Write out the entries below exactly, from the first line to the one with "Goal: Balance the", both ends included.
══ RECORDED DATA ══
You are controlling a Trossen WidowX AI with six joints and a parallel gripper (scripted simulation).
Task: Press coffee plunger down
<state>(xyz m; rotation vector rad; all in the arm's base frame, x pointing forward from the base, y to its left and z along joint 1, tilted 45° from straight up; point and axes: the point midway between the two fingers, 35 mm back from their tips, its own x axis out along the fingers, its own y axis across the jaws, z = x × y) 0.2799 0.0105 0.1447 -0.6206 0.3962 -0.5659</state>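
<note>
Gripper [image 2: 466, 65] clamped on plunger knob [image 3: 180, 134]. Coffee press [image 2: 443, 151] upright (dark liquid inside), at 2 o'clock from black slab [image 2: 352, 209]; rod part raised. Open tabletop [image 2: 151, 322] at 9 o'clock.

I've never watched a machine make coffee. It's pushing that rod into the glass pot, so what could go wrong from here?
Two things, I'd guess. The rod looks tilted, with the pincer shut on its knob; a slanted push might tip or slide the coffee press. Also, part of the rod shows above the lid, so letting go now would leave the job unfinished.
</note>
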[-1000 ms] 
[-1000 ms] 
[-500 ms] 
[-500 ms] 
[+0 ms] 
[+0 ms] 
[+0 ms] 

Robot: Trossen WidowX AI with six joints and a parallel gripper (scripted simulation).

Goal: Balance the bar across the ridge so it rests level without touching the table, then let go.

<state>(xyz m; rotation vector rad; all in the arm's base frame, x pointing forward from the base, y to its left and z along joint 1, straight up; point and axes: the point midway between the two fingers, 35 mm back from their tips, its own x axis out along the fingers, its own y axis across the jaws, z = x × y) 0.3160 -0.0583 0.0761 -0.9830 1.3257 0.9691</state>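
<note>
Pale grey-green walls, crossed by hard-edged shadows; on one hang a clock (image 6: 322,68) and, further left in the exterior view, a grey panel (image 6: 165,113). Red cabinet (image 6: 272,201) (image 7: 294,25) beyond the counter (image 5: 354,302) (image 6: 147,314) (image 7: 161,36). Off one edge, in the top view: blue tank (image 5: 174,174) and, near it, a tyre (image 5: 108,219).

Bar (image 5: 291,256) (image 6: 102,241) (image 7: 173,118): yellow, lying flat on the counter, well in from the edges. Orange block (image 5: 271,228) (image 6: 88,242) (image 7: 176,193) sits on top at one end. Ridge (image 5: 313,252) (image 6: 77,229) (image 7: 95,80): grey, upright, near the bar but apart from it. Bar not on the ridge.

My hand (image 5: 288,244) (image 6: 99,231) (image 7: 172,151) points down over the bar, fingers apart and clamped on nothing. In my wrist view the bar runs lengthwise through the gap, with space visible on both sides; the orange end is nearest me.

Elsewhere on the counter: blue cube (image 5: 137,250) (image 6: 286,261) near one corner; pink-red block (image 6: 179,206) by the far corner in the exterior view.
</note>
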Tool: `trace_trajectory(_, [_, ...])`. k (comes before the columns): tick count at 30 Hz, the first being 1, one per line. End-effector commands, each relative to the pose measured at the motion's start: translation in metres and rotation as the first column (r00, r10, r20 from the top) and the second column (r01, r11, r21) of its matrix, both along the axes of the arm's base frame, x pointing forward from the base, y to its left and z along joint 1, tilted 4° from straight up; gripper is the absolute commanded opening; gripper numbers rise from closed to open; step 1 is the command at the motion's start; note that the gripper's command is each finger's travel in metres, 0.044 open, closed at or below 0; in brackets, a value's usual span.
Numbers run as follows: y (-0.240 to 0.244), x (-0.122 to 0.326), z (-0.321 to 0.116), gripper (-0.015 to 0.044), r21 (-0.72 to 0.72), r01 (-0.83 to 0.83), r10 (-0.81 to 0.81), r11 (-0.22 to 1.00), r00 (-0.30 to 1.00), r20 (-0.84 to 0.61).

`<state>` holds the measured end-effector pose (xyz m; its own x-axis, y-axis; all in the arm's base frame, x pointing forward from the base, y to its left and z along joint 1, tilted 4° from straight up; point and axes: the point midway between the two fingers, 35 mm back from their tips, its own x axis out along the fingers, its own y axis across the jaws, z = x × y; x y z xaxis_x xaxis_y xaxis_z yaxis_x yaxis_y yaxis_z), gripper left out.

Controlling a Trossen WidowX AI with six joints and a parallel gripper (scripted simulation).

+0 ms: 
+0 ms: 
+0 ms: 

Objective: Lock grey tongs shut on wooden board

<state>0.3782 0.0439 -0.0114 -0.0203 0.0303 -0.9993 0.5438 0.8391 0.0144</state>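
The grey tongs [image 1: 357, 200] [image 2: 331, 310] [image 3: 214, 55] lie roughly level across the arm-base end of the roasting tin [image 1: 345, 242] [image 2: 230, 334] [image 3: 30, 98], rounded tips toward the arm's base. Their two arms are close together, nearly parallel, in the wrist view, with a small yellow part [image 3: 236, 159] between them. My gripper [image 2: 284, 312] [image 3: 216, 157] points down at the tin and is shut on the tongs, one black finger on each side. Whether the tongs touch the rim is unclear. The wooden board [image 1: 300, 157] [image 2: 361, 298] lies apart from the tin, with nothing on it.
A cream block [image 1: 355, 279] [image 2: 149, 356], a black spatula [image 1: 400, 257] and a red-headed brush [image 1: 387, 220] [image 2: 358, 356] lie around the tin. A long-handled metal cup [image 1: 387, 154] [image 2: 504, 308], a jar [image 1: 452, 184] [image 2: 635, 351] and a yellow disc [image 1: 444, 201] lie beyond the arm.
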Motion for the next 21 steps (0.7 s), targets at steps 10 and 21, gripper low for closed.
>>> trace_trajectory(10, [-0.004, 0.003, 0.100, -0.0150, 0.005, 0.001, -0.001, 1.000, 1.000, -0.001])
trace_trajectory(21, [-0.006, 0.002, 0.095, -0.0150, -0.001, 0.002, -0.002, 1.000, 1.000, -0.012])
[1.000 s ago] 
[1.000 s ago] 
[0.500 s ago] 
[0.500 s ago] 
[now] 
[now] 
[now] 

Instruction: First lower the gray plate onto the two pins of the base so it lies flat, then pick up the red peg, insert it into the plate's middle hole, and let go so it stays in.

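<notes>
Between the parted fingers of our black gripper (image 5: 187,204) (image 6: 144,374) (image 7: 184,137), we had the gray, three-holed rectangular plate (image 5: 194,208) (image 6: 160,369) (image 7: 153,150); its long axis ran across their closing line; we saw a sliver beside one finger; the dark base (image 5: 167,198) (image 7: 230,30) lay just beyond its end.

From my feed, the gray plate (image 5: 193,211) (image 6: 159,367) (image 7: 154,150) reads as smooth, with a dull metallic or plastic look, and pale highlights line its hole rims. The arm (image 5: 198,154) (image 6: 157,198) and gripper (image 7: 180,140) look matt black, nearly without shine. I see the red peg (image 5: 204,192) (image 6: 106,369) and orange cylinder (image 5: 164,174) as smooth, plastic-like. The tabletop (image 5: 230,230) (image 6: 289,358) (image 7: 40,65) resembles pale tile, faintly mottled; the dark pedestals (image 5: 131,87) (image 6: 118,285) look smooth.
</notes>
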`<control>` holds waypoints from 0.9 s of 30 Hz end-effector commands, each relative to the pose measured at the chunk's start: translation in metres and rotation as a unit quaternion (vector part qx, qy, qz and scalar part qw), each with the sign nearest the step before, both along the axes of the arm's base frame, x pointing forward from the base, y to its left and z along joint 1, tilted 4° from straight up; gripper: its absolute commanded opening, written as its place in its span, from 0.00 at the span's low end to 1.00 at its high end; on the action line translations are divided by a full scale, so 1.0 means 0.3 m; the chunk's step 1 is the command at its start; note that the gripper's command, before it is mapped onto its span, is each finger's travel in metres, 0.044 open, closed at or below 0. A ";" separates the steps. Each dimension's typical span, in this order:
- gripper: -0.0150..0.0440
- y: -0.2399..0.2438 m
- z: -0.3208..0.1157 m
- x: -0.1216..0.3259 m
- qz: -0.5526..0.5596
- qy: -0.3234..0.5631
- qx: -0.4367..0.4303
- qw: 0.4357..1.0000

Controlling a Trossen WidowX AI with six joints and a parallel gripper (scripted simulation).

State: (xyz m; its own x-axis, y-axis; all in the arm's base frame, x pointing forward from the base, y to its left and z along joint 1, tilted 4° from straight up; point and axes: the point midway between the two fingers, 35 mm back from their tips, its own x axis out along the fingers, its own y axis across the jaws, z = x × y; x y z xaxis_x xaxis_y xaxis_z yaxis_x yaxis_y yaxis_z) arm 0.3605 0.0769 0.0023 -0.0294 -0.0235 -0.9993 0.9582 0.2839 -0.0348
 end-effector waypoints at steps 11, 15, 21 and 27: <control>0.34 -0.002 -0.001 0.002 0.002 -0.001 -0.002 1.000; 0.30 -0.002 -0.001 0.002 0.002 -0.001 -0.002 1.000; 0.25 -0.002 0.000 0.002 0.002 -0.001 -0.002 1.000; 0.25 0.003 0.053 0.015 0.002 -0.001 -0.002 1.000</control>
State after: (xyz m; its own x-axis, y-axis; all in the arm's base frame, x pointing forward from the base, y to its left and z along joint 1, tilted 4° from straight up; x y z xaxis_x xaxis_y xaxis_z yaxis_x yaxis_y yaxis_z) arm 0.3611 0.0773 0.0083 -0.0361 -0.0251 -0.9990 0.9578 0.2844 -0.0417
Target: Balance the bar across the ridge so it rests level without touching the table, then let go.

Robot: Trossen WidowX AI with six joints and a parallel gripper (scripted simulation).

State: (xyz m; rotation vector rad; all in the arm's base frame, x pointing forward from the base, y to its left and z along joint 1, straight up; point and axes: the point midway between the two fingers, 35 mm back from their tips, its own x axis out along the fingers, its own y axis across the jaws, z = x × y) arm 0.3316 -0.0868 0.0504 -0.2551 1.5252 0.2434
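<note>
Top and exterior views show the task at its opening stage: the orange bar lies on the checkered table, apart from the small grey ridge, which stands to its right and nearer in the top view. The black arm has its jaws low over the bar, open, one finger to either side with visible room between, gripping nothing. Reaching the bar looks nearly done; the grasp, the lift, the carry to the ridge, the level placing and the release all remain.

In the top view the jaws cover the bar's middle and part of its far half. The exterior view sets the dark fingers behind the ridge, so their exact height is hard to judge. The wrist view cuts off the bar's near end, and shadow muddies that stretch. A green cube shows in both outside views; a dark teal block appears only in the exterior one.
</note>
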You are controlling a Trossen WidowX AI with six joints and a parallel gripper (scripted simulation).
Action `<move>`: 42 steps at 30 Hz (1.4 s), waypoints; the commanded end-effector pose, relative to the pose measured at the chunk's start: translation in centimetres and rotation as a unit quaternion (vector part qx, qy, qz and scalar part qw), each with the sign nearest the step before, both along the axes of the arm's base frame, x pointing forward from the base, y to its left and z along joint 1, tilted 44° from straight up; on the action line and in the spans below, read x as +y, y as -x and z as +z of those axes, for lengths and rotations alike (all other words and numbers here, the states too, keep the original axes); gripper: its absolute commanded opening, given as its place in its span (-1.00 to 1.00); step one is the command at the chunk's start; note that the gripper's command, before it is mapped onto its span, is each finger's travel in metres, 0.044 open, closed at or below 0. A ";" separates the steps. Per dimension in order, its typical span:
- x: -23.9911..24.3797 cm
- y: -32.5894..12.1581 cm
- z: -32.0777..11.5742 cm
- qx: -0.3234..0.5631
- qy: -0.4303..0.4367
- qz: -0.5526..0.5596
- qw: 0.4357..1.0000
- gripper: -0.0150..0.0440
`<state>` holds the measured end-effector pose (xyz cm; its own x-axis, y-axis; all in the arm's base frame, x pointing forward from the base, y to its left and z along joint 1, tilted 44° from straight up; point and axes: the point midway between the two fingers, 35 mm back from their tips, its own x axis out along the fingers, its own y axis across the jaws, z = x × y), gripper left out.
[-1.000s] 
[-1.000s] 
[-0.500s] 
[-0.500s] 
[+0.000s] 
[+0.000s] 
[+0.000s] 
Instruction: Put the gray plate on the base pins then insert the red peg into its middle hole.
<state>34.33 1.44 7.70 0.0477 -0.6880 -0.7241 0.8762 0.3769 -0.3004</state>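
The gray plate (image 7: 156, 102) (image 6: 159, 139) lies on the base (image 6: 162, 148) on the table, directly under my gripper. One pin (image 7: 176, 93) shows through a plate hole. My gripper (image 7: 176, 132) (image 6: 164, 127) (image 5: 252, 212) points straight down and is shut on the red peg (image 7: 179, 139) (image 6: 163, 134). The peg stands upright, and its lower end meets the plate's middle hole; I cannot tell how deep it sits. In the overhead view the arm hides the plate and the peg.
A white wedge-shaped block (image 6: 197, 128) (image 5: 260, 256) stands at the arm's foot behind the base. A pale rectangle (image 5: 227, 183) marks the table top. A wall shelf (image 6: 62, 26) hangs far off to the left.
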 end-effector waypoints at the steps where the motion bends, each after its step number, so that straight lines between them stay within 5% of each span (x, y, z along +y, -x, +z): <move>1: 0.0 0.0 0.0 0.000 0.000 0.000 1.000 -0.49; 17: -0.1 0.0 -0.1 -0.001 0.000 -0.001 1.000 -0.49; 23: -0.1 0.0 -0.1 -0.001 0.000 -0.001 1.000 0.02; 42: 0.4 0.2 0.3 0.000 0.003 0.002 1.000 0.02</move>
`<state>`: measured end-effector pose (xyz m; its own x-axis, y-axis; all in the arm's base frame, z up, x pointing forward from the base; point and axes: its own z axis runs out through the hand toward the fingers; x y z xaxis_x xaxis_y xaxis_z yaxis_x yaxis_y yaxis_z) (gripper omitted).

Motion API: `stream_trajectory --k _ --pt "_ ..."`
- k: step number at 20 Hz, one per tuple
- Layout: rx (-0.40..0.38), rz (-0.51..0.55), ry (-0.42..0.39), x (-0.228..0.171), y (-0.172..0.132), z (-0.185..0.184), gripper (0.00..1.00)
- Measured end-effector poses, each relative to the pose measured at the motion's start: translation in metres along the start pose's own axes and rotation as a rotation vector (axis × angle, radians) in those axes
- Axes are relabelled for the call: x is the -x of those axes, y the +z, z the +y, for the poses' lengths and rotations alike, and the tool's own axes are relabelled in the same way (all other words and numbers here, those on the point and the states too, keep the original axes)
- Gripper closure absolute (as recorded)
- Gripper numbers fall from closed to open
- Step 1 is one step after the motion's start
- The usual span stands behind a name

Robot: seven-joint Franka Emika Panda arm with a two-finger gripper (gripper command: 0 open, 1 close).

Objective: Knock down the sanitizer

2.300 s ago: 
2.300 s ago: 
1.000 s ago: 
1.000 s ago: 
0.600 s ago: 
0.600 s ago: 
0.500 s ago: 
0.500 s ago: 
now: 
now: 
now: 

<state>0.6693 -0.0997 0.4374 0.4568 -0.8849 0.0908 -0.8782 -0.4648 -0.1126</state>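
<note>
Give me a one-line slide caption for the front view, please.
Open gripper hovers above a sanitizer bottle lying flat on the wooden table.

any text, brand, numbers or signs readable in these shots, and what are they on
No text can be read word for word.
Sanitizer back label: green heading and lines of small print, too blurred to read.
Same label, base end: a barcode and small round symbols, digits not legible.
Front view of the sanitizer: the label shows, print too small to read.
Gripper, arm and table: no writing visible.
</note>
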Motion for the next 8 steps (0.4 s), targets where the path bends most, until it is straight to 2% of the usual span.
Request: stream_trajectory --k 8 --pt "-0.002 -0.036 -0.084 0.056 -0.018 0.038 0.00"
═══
**EXPECTED OUTPUT**
You are controlling a Trossen WidowX AI with six joints and a parallel gripper (scripted simulation).
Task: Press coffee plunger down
<state>(xyz m; rotation vector rad; all in the arm's base frame, x pointing forward from the base, y to its left and z along joint 1, tilted 45° from straight up; point and axes: the point midway between the two fingers, 35 mm back from their tips, its own x axis out along the fingers, its own y axis across the jaws, z = x × y) 0.2799 0.0105 0.1447 -0.6206 0.3962 -0.5659</state>
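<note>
Gripper [image 2: 466, 65] clamped on plunger knob [image 3: 180, 134]. Coffee press [image 2: 443, 151] upright (dark liquid inside), at 2 o'clock from black slab [image 2: 352, 209]; rod part raised. Open tabletop [image 2: 151, 322] at 9 o'clock.

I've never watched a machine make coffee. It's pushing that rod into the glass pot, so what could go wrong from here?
Two things, I'd guess. The rod looks tilted, with the pincer shut on its knob; a slanted push might tip or slide the coffee press. Also, part of the rod shows above the lid, so letting go now would leave the job unfinished.
</note>
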[-1000 ms] 
[-1000 ms] 
[-500 ms] 
[-500 ms] 
[+0 ms] 
[+0 ms] 
[+0 ms] 

Robot: Trossen WidowX AI with six joints and a parallel gripper (scripted simulation).

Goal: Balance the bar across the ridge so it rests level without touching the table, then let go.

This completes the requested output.